[TASK DIRECTIONS] Whenever a line in the following entries includes "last", tally it. Report nothing except the final count.

● ● ● ● ● ● ●

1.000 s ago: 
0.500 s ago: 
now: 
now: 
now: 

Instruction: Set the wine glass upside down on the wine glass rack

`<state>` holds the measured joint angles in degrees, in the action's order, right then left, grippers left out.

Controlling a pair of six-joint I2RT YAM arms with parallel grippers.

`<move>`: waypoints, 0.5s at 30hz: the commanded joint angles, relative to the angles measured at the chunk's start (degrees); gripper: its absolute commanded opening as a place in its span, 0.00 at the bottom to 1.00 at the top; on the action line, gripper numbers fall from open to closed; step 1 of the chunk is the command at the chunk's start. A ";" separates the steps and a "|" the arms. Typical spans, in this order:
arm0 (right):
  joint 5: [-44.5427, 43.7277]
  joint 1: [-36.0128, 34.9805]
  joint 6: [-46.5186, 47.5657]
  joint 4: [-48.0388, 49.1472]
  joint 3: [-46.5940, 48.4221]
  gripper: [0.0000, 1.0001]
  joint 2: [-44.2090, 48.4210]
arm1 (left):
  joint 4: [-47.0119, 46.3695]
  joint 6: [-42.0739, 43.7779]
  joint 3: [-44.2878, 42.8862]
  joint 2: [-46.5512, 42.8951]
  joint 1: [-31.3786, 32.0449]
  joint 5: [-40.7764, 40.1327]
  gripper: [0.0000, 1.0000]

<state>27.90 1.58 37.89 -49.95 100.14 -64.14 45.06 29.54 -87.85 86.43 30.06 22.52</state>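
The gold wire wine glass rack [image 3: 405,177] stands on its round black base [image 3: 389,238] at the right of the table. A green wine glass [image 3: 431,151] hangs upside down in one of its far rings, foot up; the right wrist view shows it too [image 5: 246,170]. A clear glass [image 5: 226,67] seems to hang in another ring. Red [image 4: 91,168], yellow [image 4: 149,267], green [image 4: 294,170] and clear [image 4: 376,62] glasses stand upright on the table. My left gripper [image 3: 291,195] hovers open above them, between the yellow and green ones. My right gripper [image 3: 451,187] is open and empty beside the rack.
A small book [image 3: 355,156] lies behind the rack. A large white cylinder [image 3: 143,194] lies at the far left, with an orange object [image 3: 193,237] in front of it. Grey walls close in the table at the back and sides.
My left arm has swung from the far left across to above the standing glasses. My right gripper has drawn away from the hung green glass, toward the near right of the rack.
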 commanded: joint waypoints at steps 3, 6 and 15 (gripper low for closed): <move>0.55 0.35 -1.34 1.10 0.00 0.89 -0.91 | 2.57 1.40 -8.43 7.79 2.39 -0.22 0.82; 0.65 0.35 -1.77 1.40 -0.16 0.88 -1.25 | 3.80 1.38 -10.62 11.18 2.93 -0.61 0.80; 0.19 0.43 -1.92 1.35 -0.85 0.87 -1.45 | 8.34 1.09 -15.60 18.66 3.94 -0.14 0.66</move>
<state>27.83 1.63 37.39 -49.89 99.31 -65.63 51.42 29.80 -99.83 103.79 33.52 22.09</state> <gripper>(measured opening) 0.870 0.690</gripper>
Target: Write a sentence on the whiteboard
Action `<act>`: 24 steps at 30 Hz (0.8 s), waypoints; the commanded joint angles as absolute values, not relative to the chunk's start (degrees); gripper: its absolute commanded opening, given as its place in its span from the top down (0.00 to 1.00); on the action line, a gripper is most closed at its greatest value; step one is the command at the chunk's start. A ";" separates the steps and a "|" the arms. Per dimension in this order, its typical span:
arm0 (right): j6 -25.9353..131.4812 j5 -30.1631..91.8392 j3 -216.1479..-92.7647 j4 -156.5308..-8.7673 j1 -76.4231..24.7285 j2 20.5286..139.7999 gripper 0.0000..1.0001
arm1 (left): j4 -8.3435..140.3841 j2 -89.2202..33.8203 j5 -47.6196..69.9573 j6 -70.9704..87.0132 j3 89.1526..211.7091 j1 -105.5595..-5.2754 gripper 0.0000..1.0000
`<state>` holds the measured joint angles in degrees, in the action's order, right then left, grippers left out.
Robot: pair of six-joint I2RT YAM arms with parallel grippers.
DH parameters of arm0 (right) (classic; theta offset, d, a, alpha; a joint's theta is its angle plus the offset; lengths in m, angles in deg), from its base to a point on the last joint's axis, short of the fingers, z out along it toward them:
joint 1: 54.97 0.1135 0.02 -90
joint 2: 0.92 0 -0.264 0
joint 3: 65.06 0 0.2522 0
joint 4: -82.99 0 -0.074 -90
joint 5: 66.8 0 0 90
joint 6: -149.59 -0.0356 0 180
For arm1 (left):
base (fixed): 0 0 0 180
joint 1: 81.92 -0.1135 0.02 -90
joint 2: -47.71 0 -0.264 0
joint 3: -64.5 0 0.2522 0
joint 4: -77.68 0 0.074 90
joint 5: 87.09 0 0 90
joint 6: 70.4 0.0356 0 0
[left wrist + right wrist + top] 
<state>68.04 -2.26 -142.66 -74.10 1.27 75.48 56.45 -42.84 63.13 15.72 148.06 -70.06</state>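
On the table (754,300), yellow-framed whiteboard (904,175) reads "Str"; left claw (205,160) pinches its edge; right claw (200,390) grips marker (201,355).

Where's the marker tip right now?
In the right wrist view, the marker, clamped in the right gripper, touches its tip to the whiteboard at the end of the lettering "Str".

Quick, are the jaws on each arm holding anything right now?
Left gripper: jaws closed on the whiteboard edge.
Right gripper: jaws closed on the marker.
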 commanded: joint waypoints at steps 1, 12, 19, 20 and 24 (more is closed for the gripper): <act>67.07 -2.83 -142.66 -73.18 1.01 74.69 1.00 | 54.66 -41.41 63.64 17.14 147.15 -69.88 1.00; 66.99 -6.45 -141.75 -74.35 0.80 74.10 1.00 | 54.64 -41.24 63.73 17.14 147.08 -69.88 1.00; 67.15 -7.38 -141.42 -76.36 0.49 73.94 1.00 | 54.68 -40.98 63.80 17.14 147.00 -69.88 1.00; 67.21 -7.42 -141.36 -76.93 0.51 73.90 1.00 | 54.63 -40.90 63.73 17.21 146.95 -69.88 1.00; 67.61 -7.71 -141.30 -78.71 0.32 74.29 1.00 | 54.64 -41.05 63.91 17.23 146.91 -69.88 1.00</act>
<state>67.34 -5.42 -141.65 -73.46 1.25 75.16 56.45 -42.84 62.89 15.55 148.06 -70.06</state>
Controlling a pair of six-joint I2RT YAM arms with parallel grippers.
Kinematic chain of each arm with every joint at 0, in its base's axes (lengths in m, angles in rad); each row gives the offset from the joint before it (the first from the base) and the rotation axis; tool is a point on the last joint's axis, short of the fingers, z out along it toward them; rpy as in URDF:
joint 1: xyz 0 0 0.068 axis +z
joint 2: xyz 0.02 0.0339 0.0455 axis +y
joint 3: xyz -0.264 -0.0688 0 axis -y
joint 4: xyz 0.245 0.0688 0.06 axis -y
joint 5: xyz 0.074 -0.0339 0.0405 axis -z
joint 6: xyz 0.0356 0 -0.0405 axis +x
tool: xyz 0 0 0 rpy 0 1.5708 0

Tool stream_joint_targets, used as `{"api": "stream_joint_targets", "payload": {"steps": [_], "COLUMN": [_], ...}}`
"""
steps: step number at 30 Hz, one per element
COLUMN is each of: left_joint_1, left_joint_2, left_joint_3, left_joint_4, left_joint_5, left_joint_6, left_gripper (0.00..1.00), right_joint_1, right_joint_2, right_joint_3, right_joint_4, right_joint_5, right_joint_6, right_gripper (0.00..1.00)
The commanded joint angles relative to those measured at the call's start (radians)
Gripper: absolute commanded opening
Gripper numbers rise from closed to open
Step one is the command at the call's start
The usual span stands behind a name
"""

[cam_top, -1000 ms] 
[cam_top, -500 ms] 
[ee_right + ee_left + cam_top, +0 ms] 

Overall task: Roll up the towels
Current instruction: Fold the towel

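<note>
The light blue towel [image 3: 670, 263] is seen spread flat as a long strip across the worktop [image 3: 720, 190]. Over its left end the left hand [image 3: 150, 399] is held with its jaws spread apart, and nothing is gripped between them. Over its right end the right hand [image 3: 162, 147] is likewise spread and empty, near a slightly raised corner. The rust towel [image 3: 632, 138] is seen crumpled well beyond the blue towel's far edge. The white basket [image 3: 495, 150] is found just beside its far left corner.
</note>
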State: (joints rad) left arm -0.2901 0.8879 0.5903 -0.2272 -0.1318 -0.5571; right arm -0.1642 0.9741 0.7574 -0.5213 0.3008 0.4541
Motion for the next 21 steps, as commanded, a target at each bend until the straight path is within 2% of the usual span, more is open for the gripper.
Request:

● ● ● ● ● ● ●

[OUTPUT BELOW] 2